— Утешимся существующим мнением, — сказал Маркей, — что эта «трава» была в свое время добавлена в рукопись неким переписчиком весьма скромной комплекции, дабы защитить читателей от потрясения, вызванного невиданными подвигами этого индейца.
— Да какая разница, с травою, без травы… Он это за день проделал или как? Столько раз — и за один-единственный день из жизни рядового мужчины? — не успокаивалась баронесса фон Треклят.
— То, что успеваешь сделать за день, можно с тем большей вероятностью повторить и завтра, и хоть каждый божий день, — заметил Маркей, — привычка, знаете ли… Возможно, конечно, ему было под силу как-то концентрировать такие исключительные способности на кратком промежутке времени… Или, наоборот, он проводил так каждый день и лишь единожды позволил наблюдателям присутствовать при этом.
— Индеец, — мечтательно протянула Генриетта Цинн, — такой весь красный, с томагавком… вражеские скальпы у пояса… Как у Фенимора Купера?
— Увы, дитя мое, — поправил ее Маркей, — на самом деле имеется в виду не индеец, а индиец, и сегодня их чаще называют индусами; но география здесь ни при чем. Согласен, фраза у Рабле звучит весьма величественно: «что воспет и Плинием, и Теофрастом», — и к ней, в осуществление вашей воображаемой сцены, гораздо больше подошел бы именно индеец, какой-нибудь делавар или гурон.
— Ах, индус? — протянул доктор. — Тогда его свершения не так уж и невероятны… Индия широко известна своими возбуждающими средствами.
— Глава XX книги IX у Теофраста действительно посвящена афродизиакам, — согласился Маркей, — но повторяю, — он уже немного горячился и глаза за дымчатым пенсне начинали возбужденно поблескивать, — что, по моему глубочайшему убеждению, ни какие-либо снадобья, ни место рождения не играют никакой роли, более того, это вполне мог быть и европеец… Просто, — добавил он почти что в сторону, — у экзотического дикаря подобные достижения кажутся не такими выдающимися, необычными, что ли… поскольку это
— А вы знаете, кто первый произнес все то, что вы бубните там себе под нос? — сказала миссис Гауф, женщина редкой образованности.
— То есть?..
— Ну, эту вашу фразу: «То, что сделал один человек…»
— Ах, да, конечно… я как-то сразу не подумал. Разумеется, черт побери, это «Приключения барона Мюнхгаузена».
— Это еще что за немчура? — спросил генерал.

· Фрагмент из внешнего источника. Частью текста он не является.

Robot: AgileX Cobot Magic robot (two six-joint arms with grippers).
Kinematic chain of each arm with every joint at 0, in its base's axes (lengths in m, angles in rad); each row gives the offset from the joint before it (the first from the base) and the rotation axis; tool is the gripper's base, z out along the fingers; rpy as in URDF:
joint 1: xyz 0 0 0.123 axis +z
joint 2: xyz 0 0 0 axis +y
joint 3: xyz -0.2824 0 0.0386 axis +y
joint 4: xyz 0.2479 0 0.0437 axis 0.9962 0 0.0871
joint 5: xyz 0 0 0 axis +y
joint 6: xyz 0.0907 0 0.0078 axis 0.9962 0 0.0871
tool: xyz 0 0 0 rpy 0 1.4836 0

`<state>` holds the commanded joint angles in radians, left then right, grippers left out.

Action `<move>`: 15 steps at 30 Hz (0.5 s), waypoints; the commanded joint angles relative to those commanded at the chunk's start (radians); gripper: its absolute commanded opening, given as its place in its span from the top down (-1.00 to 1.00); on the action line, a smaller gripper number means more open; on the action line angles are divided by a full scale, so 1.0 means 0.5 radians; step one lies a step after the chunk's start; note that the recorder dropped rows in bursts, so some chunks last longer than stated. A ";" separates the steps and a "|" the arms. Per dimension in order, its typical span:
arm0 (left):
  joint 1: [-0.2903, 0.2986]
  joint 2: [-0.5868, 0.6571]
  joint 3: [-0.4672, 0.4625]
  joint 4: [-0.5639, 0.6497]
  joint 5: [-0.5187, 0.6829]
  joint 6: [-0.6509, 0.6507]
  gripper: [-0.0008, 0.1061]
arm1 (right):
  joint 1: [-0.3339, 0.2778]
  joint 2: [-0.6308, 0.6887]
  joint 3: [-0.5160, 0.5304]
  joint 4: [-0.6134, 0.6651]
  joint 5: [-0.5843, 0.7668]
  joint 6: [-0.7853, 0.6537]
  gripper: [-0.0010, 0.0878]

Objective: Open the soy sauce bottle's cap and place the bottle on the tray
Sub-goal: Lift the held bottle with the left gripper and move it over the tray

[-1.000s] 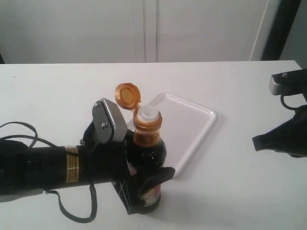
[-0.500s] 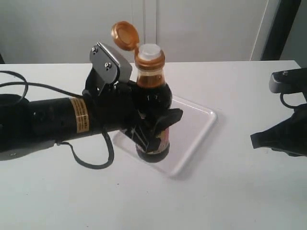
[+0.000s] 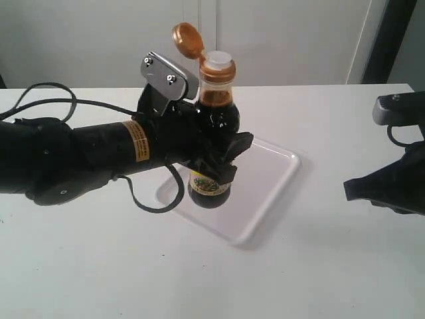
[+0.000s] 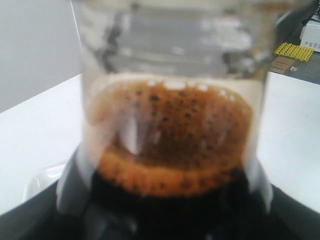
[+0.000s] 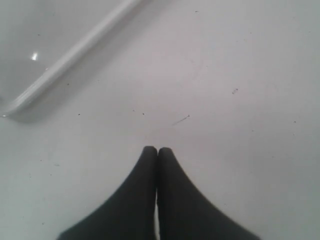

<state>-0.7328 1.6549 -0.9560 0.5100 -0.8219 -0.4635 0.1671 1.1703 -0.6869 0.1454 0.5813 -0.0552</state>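
The soy sauce bottle (image 3: 214,149) hangs upright in the air over the near-left part of the white tray (image 3: 269,176). My left gripper (image 3: 222,154) is shut on its dark body. The orange cap (image 3: 187,38) stands flipped open, leaving the white spout (image 3: 218,64) bare. In the left wrist view the bottle (image 4: 172,150) fills the picture, with foamy brown liquid just below the clear neck. At the right, my right gripper (image 3: 355,189) rests low over the table, shut and empty; its fingertips (image 5: 158,151) touch each other, and the tray rim (image 5: 75,55) shows beyond.
The left arm's black cable (image 3: 143,199) loops down onto the white table (image 3: 80,266) beside the tray. A dark post (image 3: 392,40) stands at the back right. A yellow part (image 4: 294,50) lies on a dark surface in the distance.
My left gripper has lifted the bottle off the table and carried it away from the front edge and to the right, over the tray. The right arm has barely moved.
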 joint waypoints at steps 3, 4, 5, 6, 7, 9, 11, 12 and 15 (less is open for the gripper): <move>0.000 0.065 -0.053 -0.076 0.000 0.052 0.99 | 0.000 0.000 0.000 0.000 0.000 0.000 0.98; 0.000 0.090 -0.070 -0.090 0.000 0.061 0.99 | 0.000 0.000 0.000 0.000 -0.004 0.000 0.98; 0.000 0.116 -0.091 -0.097 0.000 0.078 0.99 | 0.000 0.000 0.000 0.000 -0.004 0.000 0.98; 0.000 0.141 -0.114 -0.107 -0.004 0.092 0.99 | 0.000 0.000 0.000 0.000 -0.004 0.000 0.98; 0.000 0.162 -0.127 -0.107 -0.024 0.108 0.99 | 0.000 0.000 0.000 0.000 -0.007 0.000 0.98; 0.000 0.208 -0.156 -0.148 -0.074 0.146 0.99 | 0.000 0.000 0.000 0.000 -0.007 0.000 0.98; 0.000 0.251 -0.184 -0.214 -0.093 0.159 0.99 | 0.000 0.000 0.000 0.000 -0.007 0.000 0.98; 0.000 0.274 -0.205 -0.244 -0.097 0.171 0.99 | 0.000 0.000 0.000 0.000 -0.007 0.000 0.98; 0.000 0.340 -0.247 -0.272 -0.116 0.243 0.99 | 0.000 0.000 0.000 0.000 -0.012 0.000 0.98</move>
<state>-0.7328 1.8252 -1.0795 0.3739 -0.8800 -0.3421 0.1671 1.1703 -0.6869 0.1454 0.5755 -0.0552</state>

— Да так, один полковник, — подсказала ему миссис Гауф, — командовал отрядом красных гусар… у нас его именуют месье Пиф-Паф.
— А, это по мне: охотничьи рассказы, — оживился генерал.
— Кстати говоря, — обратилась к Маркею г-жа фон Треклят, — это же просто верх остроумия, побить рекорд того индейца… и с помощью кого! — другого краснокожего… красного гусара, отличавшегося недюжинным воображением!
— Так вот к чему вы всё это вели! — воскликнула Генриетта Цинн. — И нас тащили за собою! Ловко же вы закрыли нашу карточную торговлю, поставив…
— Высшей ставкой, что уж там, — смиренно произнес Треклят,
— … человека… для которого слова не стоят ни гроша.
— Как следует подвешенный язык, и дело в шляпе, — сказал генерал.
— Ага, как в Африке… — язвительно подметила Генриетта. — Ох, простите, я, кажется, сказала глупость.
— Господа, — громко и, пожалуй, чересчур официально начал Андре Маркей, — мне думается, барон Мюнхгаузен не солгал в своих рассказах ни на йоту.
— А, вот как, — заинтересовалась миссис Гауф, — ставки увеличиваются?
— Ну сколько можно, — протянула Генриетта Цинн.
— Послушайте, Маркей, — сказал Батубиус, — по-вашему, не безумие верить, что человек, пришпорив коня и перепрыгивая пруд, разворачивается на полпути, заметив, что взял недостаточный разбег, а потом вытягивает и себя, и лошадь из болота — и как! — за косицу собственного парика?!
— В те времена военным строго-настрого предписывалось «собирать волосы на затылке в подобие конского хвоста», — перебил его Артур Гауф, компенсируя эрудицией неуместность своей реплики.
— … Это же противоречит всем законам физики, — закончил Батубиус.
— М-да, и соблазнительным это как-то не выглядит, — рассеянно процедил сенатор.
— Но и невозможным также, — отчеканил Маркей.
— Месье над вами просто насмехается, — одернула супруга Гноевия-Препуция.
— Барон ошибся лишь в одном, — продолжал Андре Маркей, — решив
— Вот-вот! — закричала Генриетта Цинн.
— Предположив, само собой, что они вообще имели место, — добавил, не поддаваясь возбуждению, доктор.